Gibts da nicht irgendeine andere Möglichkeit?

MfG
Jannomag


----------



## Sven Mintel (8. Oktober 2007)

Jannomag hat gesagt.:


> @Sven Mintel:
> Schnell gesagt:
> Es geht nicht?



Jo, so siehts aus 

Ist dein Webspace denn PHP/Mysql-tauglich?

Wenn ja, versuchs doch mit einem eigenen Forum....das brauchst du dann nicht einbetten, und für die Installation eines Forums benötigt man keine umfangreichen Kenntnisse in PHP/Mysql.


----------



## Jannomag (8. Oktober 2007)

Ja ich hab ja auf meinem Server n Forum 
Ich habe ein Forum und eine normale Homepage.
Ich möchte nun auf die Homepage selber das Forum einbinden, sodass man nicht immer direkt die Page verlassen, bzw. extra das Forum aufmachen muss...find ich iwie besser!


----------



## Sven Mintel (8. Oktober 2007)

Na dann ist doch alles Bestens...wozu der ganze Aufwand mit dem iFrame....passe doch das vorhandene Forum an das Layout deiner restlichen Seiten an.

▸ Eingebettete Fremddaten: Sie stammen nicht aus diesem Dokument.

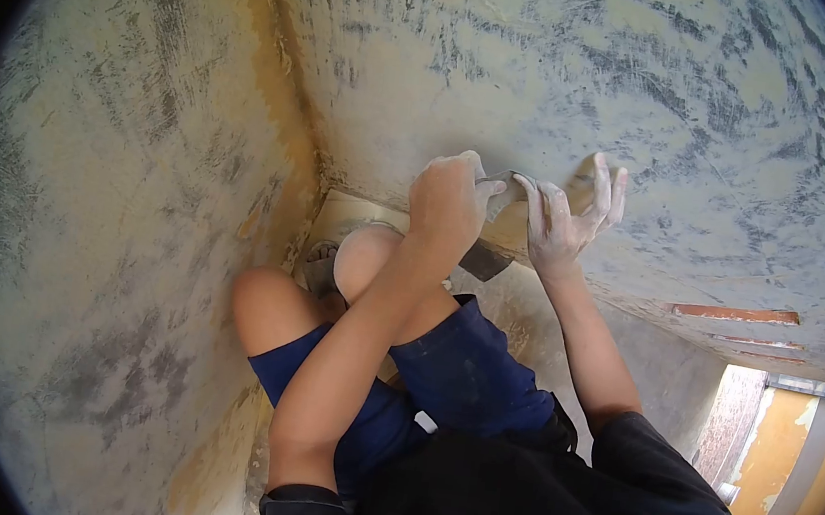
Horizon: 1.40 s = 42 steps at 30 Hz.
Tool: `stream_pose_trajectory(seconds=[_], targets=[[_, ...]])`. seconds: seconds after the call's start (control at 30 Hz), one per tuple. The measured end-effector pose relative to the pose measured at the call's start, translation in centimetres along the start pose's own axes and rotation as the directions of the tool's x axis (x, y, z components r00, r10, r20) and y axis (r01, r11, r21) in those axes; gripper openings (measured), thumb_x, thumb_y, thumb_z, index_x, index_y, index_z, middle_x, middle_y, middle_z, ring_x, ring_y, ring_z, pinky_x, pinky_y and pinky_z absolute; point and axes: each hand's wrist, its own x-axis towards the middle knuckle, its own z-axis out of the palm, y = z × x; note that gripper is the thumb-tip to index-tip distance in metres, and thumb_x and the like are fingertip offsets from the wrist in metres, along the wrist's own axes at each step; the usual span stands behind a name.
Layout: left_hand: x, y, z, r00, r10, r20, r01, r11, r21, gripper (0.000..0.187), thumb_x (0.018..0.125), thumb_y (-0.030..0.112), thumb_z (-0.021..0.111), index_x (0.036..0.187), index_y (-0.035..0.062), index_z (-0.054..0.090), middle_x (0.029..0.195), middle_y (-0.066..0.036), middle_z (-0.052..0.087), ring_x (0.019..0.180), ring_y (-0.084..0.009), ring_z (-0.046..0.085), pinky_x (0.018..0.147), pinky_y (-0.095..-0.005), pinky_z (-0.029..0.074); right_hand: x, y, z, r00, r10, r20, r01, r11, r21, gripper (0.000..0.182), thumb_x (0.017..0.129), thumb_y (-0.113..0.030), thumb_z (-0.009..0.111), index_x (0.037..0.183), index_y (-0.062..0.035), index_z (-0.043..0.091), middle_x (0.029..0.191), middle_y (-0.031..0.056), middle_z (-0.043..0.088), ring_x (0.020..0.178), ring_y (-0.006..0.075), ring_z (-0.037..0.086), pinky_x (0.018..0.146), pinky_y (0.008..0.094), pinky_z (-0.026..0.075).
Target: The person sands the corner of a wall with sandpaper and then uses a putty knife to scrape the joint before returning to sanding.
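Note:
A small grey, curved sheet (509,193) spans the gap between my two hands, in front of the patchy wall. My left hand (447,201), dusty with white powder, is closed on the sheet's left end. At its right end, my right hand (567,219) pinches the edge between thumb and a finger, its other fingers stretched upward. White powder coats the fingertips. Below the sheet, a dark flat piece (484,262) shows beside my left wrist; what it belongs to is hidden.
A scraped, patchy wall (591,85) stands ahead and another wall (104,225) at the left, meeting in a brown-stained corner. My bent knees (367,258) are close below my hands. Reddish slots (736,314) mark the lower right wall. An opening lies at the far right.

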Motion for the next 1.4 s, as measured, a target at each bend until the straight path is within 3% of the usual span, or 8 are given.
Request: stream_pose_trajectory(seconds=[0.17, 0.27, 0.7, 0.87, 1.0, 1.1, 1.2, 1.4], targets=[[0.3, 0.3, 0.6, 0.997, -0.006, -0.079, 0.007, 1.0, 0.021, 0.039, 0.086, 0.036, 0.083, 0.077, 0.0016, 0.067, 0.072, -0.018, 0.069, 0.069, -0.039, 0.066, 0.066, -0.0484, 0.05, 0.1, 1.6, 1.1, 0.991, -0.134, 0.02, 0.136, 0.984, -0.118, 0.029, 0.084, -0.026, 0.089, 0.076, -0.0133, 0.064, 0.165, 0.0291, 0.034, 0.159, 0.0486, 0.014, 0.127, 0.0637, 0.007], [0.5, -0.1, 1.4, 0.988, 0.006, -0.156, -0.003, 1.0, 0.014, 0.04, 0.086, 0.036, 0.083, 0.076, 0.0012, 0.066, 0.071, -0.018, 0.068, 0.067, -0.0397, 0.065, 0.064, -0.0485, 0.049, -1.0, 2.2, 2.4, 0.996, -0.082, -0.045, 0.08, 0.996, -0.042, 0.021, 0.085, -0.031, 0.087, 0.085, -0.0207, 0.069, 0.161, 0.0258, 0.043, 0.159, 0.0468, 0.017, 0.127, 0.0649, -0.002], [-0.2, -0.3, 2.8, 0.99, -0.052, -0.134, 0.051, 0.999, -0.012, 0.037, 0.087, 0.033, 0.083, 0.075, 0.0019, 0.066, 0.068, -0.019, 0.067, 0.064, -0.0393, 0.065, 0.061, -0.0468, 0.049, -1.0, 2.5, 3.7, 0.987, -0.123, -0.107, 0.123, 0.992, -0.007, 0.026, 0.084, -0.032, 0.088, 0.081, -0.0241, 0.063, 0.159, 0.0199, 0.048, 0.159, 0.0419, 0.021, 0.128, 0.0618, -0.002], [0.7, -1.3, 1.5, 0.967, -0.125, -0.22, 0.125, 0.992, -0.013, 0.037, 0.088, 0.033, 0.082, 0.075, 0.0027, 0.066, 0.068, -0.019, 0.067, 0.065, -0.0397, 0.065, 0.062, -0.0471, 0.05, 1.6, 0.9, 5.7, 0.926, -0.356, -0.127, 0.348, 0.934, -0.078, 0.03, 0.085, -0.024, 0.088, 0.09, -0.0252, 0.059, 0.161, 0.0223, 0.044, 0.159, 0.0458, 0.019, 0.127, 0.0637, 0.006], [-0.2, -1.0, 3.2, 0.984, -0.088, -0.158, 0.068, 0.99, -0.126, 0.035, 0.089, 0.032, 0.081, 0.075, 0.003, 0.066, 0.069, -0.019, 0.067, 0.066, -0.0403, 0.066, 0.063, -0.049, 0.051, 0.4, 1.8, 4.7, 0.958, -0.228, -0.176, 0.229, 0.973, -0.017, 0.032, 0.083, -0.035, 0.089, 0.09, -0.0234, 0.061, 0.159, 0.0147, 0.052, 0.159, 0.0405, 0.023, 0.128, 0.0634, 0.005], [-0.4, -0.2, 3.5, 0.981, -0.065, -0.181, 0.062, 0.998, -0.021, 0.035, 0.089, 0.032, 0.081, 0.076, 0.0027, 0.066, 0.07, -0.019, 0.068, 0.067, -0.0403, 0.067, 0.065, -0.0493, 0.051, 0.0, 2.8, 3.1, 0.967, -0.239, -0.092, 0.24, 0.971, -0.003, 0.03, 0.083, -0.035, 0.089, 0.088, -0.0217, 0.062, 0.159, 0.0145, 0.051, 0.16, 0.0413, 0.022, 0.129, 0.0625, 0.005], [0.8, -1.2, 2.8, 0.961, -0.141, -0.239, 0.144, 0.99, -0.008, 0.037, 0.089, 0.034, 0.082, 0.076, 0.0031, 0.067, 0.071, -0.019, 0.069, 0.07, -0.0405, 0.068, 0.066, -0.0493, 0.052, 1.8, 1.4, 4.4, 0.927, -0.361, -0.097, 0.357, 0.932, -0.06, 0.034, 0.081, -0.031, 0.091, 0.08, -0.0212, 0.059, 0.162, 0.0236, 0.044, 0.16, 0.0454, 0.017, 0.129, 0.0603, 0.003], [-0.3, 0.0, 2.9, 0.981, -0.171, -0.093, 0.167, 0.985, -0.044, 0.038, 0.088, 0.035, 0.082, 0.077, 0.0028, 0.067, 0.072, -0.019, 0.069, 0.07, -0.041, 0.068, 0.067, -0.0492, 0.052, 1.3, 2.4, 3.0, 0.944, -0.326, -0.039, 0.324, 0.944, -0.056, 0.035, 0.083, -0.031, 0.089, 0.075, -0.0198, 0.057, 0.16, 0.0243, 0.046, 0.16, 0.0443, 0.015, 0.129, 0.0599, 0.003]])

Dazu sind normalerweise nur wenige Änderungen an den Templates des Forums vonnöten


----------



## Jannomag (9. Oktober 2007)

Da haben wir auch schon da nächste Problem ^^

Ich kann zwar nen Banner und die Buttongrafiken machen, allerdings kann ich nicht mehr!
Sprich, ich kann nicht den kompletten Banner mit Menü von meiner Page nehmen und beim WBB reinpacken...mit "ich kann nicht", meine ich, dass ich davon nichts verstehe ^^

Sonst hätt ich das ja schon längst gemacht!


----------



## Maik (9. Oktober 2007)

Hi,


Jannomag hat gesagt.:


> Da haben wir auch schon da nächste Problem ^^
> 
> Ich kann zwar nen Banner und die Buttongrafiken machen, allerdings kann ich nicht mehr!
> Sprich, ich kann nicht den kompletten Banner mit Menü von meiner Page nehmen und beim WBB reinpacken...mit "ich kann nicht", meine ich, dass ich davon nichts verstehe ^^
> ...


das wäre dann ein klassischer Fall für das Jobforum.


----------